I’ve also analysed ‘learner generated content’ using this table of complexity, deriving a grading scheme that complements Bloom’s Revised and SOLO grading. It’s interesting to see how that has worked, and what can be developed from this aspect. Specifically, I have begun to think about interaction design according to learner experience complexity and the subsequent generation of learner analytics data from those interactions (also discussed in a previous post).

There is still a way to go in the writing up. But Im encouraged and reasonably at ease with how it’s panned out, overall. I still struggle with word count, trying to find a balance between required detail, and being able to be concise, as even this post probably demonstrates.

A thought on the ways we ‘do a doctorate’

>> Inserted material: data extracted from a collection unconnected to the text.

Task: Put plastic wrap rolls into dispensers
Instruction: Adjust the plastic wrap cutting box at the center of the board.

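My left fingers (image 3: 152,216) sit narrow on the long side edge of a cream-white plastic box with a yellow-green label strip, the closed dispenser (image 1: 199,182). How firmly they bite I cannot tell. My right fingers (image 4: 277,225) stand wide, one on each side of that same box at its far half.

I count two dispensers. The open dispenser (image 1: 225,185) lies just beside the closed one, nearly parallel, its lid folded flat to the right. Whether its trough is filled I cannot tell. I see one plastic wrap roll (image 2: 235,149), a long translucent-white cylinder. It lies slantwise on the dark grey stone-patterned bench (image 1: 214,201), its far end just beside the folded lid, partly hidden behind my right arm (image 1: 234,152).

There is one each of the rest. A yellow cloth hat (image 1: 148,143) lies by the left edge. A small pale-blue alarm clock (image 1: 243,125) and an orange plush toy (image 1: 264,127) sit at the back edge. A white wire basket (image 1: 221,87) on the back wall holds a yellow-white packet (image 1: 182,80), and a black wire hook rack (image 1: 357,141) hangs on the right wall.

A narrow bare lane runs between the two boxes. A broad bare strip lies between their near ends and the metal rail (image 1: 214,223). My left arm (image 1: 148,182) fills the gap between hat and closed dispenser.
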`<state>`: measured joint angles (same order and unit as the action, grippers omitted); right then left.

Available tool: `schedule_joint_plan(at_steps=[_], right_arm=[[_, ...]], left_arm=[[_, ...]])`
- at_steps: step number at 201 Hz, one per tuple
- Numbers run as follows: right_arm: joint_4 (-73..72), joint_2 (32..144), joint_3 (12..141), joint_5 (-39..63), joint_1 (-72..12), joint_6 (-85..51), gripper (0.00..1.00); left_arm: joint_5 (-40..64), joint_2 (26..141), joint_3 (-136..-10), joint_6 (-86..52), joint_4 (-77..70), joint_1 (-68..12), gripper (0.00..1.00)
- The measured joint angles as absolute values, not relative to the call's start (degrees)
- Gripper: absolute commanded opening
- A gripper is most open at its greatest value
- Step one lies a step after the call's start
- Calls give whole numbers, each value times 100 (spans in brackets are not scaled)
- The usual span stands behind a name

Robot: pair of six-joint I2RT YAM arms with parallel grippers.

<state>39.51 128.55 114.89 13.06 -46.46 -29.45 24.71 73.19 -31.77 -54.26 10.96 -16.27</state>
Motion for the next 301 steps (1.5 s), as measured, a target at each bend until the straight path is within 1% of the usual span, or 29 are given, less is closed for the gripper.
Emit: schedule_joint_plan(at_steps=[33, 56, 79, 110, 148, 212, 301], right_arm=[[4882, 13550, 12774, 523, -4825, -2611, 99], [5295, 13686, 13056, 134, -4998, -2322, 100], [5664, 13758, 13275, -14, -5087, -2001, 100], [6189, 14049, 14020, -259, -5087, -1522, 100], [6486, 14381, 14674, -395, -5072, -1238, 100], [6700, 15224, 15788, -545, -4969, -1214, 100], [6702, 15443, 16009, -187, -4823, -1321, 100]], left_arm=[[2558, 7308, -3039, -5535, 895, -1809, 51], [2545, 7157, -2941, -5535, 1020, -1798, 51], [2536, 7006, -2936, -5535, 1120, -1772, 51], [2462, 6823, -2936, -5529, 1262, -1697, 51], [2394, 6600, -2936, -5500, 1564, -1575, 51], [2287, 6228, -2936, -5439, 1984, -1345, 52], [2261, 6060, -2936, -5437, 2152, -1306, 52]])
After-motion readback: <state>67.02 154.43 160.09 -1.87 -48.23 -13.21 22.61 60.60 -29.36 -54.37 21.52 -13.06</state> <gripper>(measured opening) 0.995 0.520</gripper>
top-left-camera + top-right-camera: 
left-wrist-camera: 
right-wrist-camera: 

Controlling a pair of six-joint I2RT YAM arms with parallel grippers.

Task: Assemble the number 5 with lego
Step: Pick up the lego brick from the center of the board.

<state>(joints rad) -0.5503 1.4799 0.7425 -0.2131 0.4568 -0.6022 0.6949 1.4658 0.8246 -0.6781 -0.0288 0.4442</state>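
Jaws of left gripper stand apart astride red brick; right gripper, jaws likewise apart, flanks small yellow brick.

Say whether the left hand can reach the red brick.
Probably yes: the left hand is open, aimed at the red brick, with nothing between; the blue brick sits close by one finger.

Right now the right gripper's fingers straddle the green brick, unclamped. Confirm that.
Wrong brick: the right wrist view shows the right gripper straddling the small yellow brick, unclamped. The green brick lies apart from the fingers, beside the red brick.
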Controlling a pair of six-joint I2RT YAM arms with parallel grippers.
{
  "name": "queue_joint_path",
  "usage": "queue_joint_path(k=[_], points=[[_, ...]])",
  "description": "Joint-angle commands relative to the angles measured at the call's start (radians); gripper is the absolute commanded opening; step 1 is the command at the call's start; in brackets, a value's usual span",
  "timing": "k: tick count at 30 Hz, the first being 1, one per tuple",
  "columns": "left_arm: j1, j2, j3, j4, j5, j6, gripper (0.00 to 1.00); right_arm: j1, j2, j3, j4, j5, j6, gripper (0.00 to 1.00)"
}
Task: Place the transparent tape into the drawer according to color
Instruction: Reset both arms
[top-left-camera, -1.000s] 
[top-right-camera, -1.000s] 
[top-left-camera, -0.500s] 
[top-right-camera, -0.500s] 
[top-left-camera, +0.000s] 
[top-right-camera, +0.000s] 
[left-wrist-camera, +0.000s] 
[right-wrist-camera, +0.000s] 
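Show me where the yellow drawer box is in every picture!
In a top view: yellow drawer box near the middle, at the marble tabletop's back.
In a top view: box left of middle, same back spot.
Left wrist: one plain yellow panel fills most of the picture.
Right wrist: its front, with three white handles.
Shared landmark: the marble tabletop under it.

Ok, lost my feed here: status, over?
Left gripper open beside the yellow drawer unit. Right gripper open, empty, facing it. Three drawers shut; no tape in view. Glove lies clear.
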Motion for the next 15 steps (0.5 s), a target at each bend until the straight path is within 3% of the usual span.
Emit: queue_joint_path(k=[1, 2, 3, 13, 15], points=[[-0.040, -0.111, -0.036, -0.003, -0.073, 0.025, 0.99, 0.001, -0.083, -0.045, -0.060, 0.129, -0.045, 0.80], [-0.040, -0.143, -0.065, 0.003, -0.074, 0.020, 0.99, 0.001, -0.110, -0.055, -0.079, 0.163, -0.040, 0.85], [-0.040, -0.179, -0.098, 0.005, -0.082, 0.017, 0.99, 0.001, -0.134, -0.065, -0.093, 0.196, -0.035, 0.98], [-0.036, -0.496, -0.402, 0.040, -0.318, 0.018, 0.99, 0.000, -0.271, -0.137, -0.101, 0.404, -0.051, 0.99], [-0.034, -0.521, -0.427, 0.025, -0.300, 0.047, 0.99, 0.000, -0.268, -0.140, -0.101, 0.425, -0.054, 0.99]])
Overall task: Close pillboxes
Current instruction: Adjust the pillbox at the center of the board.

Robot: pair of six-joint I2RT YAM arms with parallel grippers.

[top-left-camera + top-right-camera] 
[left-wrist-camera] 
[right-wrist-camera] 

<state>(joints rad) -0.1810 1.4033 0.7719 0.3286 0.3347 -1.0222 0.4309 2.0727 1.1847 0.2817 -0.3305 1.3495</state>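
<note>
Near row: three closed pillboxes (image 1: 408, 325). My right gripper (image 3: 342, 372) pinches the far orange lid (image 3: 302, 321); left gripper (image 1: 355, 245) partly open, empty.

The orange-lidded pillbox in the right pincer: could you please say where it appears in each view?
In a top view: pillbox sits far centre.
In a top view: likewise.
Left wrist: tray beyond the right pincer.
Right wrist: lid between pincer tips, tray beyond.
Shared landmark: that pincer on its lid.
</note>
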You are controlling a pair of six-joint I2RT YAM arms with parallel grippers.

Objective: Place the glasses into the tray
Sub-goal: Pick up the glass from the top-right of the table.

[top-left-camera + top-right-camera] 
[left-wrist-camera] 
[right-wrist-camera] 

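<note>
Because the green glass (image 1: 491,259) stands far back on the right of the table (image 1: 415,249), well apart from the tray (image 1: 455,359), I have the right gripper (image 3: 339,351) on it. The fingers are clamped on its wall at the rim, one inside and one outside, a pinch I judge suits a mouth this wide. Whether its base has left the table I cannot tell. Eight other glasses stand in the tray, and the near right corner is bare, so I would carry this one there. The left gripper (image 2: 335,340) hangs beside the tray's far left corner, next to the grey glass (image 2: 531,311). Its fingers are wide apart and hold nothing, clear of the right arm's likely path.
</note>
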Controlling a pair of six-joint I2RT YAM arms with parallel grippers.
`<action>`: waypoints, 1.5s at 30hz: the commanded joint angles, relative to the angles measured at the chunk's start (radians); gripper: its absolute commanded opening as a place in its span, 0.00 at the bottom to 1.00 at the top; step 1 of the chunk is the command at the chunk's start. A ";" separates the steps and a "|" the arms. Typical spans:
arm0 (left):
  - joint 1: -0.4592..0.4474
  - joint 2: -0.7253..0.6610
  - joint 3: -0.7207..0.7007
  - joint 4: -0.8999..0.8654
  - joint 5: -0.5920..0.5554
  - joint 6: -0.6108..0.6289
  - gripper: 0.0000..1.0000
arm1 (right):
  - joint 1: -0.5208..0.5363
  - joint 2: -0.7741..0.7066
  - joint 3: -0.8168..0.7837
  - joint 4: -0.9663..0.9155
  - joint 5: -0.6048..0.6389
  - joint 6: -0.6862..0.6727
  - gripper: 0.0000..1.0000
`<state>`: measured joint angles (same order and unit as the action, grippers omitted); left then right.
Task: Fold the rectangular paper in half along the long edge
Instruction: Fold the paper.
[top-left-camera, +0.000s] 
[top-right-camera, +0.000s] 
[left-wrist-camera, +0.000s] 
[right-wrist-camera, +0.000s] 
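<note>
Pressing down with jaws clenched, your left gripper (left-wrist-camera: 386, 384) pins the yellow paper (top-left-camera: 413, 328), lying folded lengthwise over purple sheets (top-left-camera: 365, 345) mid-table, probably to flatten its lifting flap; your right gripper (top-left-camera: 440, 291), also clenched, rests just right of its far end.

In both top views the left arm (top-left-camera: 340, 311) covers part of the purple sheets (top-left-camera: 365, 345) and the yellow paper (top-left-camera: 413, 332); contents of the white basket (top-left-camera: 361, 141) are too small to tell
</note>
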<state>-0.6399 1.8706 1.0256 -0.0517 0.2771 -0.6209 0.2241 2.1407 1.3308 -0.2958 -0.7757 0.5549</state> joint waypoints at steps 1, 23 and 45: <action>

A big book thesis is different to other kinds of doctorate, in my humble view, in various ways. PhD by prior output is more manageable, it is chunks of time sewn together with theme and argument, but is not perhaps so granular in real depth of digging. Taught PhD is a sort of tightly supervised version of this same approach, a chunked and segmented building of work on a theme, but perhaps a taught PhD has a more defined title and so builds narrower knowledge specialism. The Big Book (traditional) thesis is a very in depth whole, spread across years, but (probably) with much less supervision and no teaching at all. I have begun to think that PhD types should potentially have a clearer way of indicating these differences. But, that’s an argument for another day.